The obvious remedy for team appraisal maladies is to measure both individual and team performance. Team members need a clear understanding of their responsibilities as individual contributors along with the team member burdens they are responsible for. In fact, an excellent team development activity is to have team members, as part of their process of building group decision-making skills, identify all of their team member roles and determine the appropriate weights or values that might be assigned to these roles for appraisal purposes.

A more sophisticated approach to measuring team performance is to start by focusing on the team's customers and explore the work processes the team uses to satisfy its needs. Swiping a tool from the reengineering kit, Jack Zigon recommends creating a "process map": a matrix that lists all of the members of the team down the side and all of the tasks to be achieved across the top. It then becomes a relatively simple process to fill in the individual cells, identifying the responsibility of each team member for each task to be accomplished.
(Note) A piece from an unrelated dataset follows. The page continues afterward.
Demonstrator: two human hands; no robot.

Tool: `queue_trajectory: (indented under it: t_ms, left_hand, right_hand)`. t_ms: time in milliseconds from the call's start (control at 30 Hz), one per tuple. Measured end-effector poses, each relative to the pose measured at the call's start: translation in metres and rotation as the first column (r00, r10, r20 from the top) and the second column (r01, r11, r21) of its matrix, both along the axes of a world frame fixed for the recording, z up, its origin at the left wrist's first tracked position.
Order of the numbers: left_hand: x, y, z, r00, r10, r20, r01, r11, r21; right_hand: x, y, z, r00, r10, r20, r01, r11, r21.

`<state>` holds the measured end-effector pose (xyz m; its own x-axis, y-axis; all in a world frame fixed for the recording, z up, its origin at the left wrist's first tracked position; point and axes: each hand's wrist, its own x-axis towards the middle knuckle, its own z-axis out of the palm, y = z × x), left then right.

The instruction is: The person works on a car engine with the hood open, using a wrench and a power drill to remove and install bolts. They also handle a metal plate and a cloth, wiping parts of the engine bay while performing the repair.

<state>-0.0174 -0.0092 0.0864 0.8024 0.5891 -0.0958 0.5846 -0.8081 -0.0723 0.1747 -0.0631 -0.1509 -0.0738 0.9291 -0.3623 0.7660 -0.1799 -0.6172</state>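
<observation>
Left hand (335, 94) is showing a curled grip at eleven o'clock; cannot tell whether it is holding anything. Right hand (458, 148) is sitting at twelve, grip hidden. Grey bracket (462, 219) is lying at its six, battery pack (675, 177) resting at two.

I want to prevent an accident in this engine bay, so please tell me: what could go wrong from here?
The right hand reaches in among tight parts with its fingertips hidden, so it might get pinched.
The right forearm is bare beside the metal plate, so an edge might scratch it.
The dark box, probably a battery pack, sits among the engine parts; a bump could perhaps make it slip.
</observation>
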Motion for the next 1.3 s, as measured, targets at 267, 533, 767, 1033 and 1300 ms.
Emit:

For certain tasks, some team members will have a whole catalog of contributions they will be expected to make; others will find their cell for a given task empty. In addition to providing a highly valid mechanism for appraisal, this process map can highlight team members who are carrying a disproportionate share of the load.

The most appropriate approach to team appraisal may also be the most obvious: Train team members to create their own performance expectations and measures of how well those standards or expectations are being met. The more that the team is involved in determining what will be appraised and how it will be measured, the more likely the team will be to accept the legitimacy of the appraisal process and, more important, the more the team will behave in the ways that its members have determined to be ideal.
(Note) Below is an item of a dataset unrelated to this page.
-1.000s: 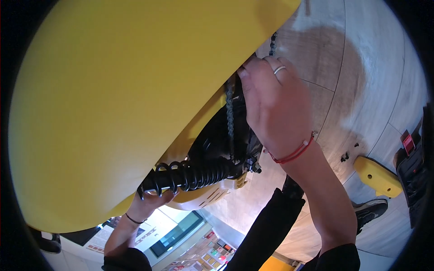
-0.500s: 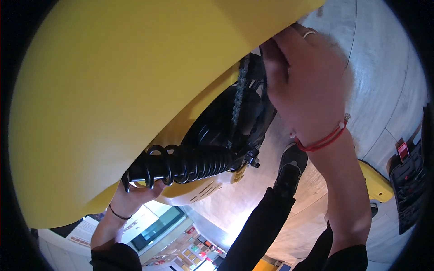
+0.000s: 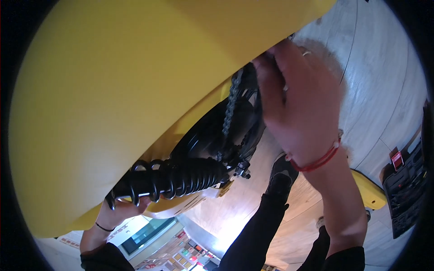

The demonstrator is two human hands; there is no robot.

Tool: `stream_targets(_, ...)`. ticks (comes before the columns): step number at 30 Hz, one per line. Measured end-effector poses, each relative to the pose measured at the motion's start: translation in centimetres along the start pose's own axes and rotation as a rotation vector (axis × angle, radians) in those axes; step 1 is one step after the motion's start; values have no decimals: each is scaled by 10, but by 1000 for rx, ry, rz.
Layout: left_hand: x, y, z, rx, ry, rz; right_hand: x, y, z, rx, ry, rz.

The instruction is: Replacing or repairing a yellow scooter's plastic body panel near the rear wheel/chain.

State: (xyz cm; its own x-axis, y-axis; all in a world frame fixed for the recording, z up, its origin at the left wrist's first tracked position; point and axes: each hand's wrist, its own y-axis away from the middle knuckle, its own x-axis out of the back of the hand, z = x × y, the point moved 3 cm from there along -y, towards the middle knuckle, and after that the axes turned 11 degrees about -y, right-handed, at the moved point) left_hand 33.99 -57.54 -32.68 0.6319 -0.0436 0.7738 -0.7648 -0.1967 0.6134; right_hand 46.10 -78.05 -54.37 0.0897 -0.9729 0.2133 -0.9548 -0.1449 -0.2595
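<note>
A large smooth yellow body panel (image 3: 104, 99) of a motorbike or scooter fills the upper left. Below its edge show a black coil-spring shock absorber (image 3: 176, 180), a metal drive chain (image 3: 230, 104) and a dark curved part like a fender or wheel (image 3: 203, 128). My right hand (image 3: 305, 104), with a ring and a red bracelet, is at the panel's right edge. Its fingers are curled together, and whatever they pinch is hidden. My left hand (image 3: 121, 213) reaches in behind the shock absorber's left end; its thumb shows against the coils, the other fingers are hidden.
My shoe (image 3: 281, 176) and dark-trousered leg (image 3: 251, 230) are below, on the wood-look floor (image 3: 375, 67). At the right lie a yellow part (image 3: 368, 189) and a black open tool case (image 3: 409, 185). A shelf with small coloured items (image 3: 185, 253) stands at the bottom.
The shock absorber, chain and my left hand appear slightly lower and further left. My right hand has moved a little down and left, its fingers still curled by the panel edge.
</note>
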Motion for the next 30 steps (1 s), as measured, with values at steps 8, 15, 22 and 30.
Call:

The performance factors portion of any existing performance appraisal form should be examined by any company using or planning to use teams. At a minimum, "Teamwork" must be one of the competencies listed. There should also be behavioral indicators of effective teamwork, in a way that describes to team members what the organization expects of them in their service on a team. Better yet is to put the task to the team itself. Their writing of the behavioral indicators will also create the behavioral norms for the team.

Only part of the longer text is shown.